Kevin’s always getting onto me about how frequently I apologize for things that aren’t my fault. “Why are you saying sorry for that?” he asks often. And I never have a good answer. For me, needless apologies (for things like the cable guy being late when Kevin’s come home to wait on him, or to a server when the restaurant has screwed up my order) just come out — they’re virtually subconscious at this point. Which is kind of upsetting, when I think about it.
So when I saw Pantene’s latest ad, “Not Sorry,” I cringed. Yep — that’s me. I’m the girl who says “sorry” when someone else bumps into ME. Who, far too often, says, “This might be a dumb question, but…” Not good.
It’s not good for a lot of reasons, as it turns out.
For one, it turns out all those apologies aren’t so great for the ole self esteem.
“By taking responsibility for things that aren’t your fault, you denigrate your self-esteem,” Linda Sapadin, PhD, author of Master Your Fears: How to Triumph over Your Worries and Get on with Your Life.
It’s something that likely is tied to women’s urge to nurture and try to make sure everyone is feeling included and content, but it can get out of control quickly, and is especially harmful in professional settings. We talk about wanting to be treated equally to our male counterparts in the workplace, but if we have trouble conveying opinions or insights without starting with “I’m sorry if this is a dumb thought, but…”, the deck is certainly not stacked in our favor.
Studies have shown that women’s tendency to apologize often doesn’t mean that we are more willing to own up to situations where we’re in the wrong. Men and women, in fact, are equally likely to say sorry when we feel we’re at fault. The problem is, women feel they’re at fault roughly a bazillion times more often. We beg forgiveness when a meeting ran over and we’re late for a coffee date. We say we’re sorry when we hit a red light. It’s reflexive for me, certainly, but I’ve become more aware of it lately and have started to drive myself a little crazy.
Watching Pantene’s “Not Sorry” ad reminded me of Lily Myers, a girl I saw perform at Barnard College’s College National Poetry Slam last year thanks to a link from Upworthy. Though it doesn’t inherently focus on the “I’m sorry” overload many women suffer from, there are parallels there to be certain. Lily talks about being amid the dichotomy that is her parents: watching her mother shrink before her eyes while her father expands. Observing the differences between the way her brother, as a male, was taught to behave and speak and react, versus the instruction — both spoken and inferred — she received.
Her words get under your skin as she points out these differences that have irrevocably shaped her, and so many other women, too.
“My brother never thinks before he speaks. I have been taught to filter,” she says. “I want to say, ‘We come from difference, Jonas. You have been taught to grow out. I have been taught to grow in. You learned from our father how to commit. How to produce. How to roll each thought off your tongue with confidence…I learned to absorb.”
I remember hearing when I was younger that the reason women cross their legs the way they do is to take up less space. To be less disruptive even with their physical presence. And I recall being so saddened while reading adolescent therapist Mary Pipher’s book Reviving Ophelia, shedding light on the shift she saw occur all too often as girls begin to leave childhood and enter adolescence, starting to become quieter and less confident almost before Pipher’s eyes.

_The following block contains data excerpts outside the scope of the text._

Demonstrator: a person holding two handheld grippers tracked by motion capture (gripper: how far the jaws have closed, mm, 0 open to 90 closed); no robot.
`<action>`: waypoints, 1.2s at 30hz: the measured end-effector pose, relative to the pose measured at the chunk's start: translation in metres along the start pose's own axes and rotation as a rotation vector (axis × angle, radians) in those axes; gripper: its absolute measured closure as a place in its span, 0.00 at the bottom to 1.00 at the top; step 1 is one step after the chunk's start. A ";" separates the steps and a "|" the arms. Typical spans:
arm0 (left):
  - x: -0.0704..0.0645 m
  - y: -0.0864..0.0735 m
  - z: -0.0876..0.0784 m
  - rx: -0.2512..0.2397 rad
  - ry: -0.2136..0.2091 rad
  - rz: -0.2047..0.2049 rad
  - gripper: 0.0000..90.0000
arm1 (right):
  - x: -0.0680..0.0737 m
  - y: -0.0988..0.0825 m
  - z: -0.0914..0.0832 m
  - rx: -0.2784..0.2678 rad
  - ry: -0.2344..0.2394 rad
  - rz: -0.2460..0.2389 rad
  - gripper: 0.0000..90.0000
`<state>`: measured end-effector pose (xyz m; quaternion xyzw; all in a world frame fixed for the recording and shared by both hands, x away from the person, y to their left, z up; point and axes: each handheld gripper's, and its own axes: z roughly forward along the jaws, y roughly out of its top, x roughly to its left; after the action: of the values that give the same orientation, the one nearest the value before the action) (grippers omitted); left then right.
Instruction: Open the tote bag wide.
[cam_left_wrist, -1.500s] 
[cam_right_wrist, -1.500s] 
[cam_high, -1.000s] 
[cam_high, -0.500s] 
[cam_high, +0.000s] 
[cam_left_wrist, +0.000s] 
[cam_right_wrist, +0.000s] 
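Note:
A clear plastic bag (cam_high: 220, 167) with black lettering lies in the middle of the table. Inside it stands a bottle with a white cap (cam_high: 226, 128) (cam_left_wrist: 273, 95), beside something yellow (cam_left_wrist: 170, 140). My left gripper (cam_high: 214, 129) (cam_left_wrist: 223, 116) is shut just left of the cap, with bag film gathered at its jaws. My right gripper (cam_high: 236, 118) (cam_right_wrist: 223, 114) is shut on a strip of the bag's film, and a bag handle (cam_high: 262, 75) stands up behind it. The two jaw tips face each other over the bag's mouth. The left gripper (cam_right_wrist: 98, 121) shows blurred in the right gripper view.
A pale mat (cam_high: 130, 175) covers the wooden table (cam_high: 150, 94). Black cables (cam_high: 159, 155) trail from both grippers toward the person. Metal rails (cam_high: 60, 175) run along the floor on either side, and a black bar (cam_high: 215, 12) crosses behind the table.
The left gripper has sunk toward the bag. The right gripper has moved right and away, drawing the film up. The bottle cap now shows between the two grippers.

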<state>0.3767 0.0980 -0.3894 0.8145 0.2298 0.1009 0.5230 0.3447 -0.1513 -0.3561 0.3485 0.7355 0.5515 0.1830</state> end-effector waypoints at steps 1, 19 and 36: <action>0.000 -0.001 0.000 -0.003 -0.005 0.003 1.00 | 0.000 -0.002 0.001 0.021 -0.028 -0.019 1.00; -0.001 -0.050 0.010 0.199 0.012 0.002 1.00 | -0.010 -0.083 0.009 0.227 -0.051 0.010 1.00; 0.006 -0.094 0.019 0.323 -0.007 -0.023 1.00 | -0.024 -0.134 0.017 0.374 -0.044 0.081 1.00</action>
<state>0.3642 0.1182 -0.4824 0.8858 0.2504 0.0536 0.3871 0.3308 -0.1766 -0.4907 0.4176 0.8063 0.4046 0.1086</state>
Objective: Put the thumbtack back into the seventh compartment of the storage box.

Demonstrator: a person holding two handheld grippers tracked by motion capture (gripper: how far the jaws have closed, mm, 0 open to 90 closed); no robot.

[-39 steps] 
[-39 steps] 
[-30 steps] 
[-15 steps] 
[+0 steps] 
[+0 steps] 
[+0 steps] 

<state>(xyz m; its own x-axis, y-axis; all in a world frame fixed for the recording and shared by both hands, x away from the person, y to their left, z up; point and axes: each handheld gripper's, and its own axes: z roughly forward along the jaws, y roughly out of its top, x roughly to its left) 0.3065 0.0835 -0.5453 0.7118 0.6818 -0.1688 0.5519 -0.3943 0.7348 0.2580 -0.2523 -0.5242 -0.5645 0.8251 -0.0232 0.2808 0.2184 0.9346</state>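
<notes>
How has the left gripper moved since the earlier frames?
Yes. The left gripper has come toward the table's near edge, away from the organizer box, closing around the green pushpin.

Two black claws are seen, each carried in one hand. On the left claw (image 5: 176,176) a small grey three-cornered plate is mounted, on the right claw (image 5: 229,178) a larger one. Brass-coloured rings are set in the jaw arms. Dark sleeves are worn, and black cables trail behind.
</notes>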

It was sad to realize that despite the best intentions of our families, these influences can often trickle in just from society. Many girls escape it, and for that I’m so thankful, but too many still have their wings clipped by these “lessons” of smallness, of demureness, of inferiority disguised as being feminine.
Who’d have thought a shampoo commercial would drudge up such an impassioned post? And yet it has. And I’m thankful for Pantene for starting to bring conversations like this more to the forefront. Recognizing these societal trends and starting to talk about them will be what will eventually will help us move on from them.